WHAT THIS TASK INVOLVES: Return exactly those lines of the material below that fall between the line holding "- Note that" and the line holding "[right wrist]", inclusive.

___ INFORMATION PROVIDED ___

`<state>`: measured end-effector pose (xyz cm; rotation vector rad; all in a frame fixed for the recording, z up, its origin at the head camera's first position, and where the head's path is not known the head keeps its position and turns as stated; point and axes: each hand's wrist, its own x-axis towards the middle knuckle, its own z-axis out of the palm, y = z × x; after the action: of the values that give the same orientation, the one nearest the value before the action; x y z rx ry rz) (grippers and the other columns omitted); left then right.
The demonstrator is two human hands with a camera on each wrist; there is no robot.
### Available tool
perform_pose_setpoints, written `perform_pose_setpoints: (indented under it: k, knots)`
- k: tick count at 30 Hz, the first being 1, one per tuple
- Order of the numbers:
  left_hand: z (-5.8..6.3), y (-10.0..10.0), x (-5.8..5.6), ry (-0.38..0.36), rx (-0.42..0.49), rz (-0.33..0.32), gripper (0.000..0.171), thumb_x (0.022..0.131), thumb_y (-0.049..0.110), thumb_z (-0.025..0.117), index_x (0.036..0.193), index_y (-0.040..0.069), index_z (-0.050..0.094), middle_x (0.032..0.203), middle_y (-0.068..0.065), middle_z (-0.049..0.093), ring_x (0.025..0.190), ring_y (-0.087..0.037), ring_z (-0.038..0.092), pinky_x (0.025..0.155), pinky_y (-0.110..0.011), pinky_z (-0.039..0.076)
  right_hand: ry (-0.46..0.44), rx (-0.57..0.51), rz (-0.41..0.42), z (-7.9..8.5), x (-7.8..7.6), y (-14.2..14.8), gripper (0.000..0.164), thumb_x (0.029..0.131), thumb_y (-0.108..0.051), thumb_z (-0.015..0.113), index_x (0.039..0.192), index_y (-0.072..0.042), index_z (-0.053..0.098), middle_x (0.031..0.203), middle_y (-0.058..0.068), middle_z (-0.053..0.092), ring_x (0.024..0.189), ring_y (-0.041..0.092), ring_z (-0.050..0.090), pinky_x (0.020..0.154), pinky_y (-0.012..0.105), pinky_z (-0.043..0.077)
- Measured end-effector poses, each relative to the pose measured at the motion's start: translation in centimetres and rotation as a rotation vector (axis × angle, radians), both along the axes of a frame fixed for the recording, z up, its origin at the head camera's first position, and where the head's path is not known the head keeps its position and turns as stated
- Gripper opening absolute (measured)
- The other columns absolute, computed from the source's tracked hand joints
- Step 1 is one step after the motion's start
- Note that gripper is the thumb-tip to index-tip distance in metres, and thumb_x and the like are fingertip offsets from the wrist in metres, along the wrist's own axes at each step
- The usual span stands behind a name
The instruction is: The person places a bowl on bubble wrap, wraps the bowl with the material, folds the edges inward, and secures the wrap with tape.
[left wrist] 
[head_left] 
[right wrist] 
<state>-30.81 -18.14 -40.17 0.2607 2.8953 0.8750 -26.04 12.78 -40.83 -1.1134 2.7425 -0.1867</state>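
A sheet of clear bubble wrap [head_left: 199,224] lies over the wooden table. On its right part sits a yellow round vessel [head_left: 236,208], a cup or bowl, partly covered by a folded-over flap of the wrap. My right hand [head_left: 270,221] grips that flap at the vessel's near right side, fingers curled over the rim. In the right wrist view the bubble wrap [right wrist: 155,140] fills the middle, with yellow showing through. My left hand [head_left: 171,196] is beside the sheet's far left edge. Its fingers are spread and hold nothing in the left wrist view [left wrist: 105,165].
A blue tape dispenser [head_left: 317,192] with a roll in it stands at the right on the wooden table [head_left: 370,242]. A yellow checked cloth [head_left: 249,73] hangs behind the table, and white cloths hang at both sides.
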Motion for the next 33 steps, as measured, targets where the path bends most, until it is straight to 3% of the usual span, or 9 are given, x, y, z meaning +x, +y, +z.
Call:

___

WRITTEN SOLUTION:
- Note that gripper is the thumb-tip to index-tip distance in metres, and thumb_x and the like are fingertip offsets from the wrist in metres, along the wrist's own axes at each step
- The usual span stands behind a name
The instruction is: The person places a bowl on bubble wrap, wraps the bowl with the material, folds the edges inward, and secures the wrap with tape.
[left wrist] 
[head_left] 
[right wrist] 

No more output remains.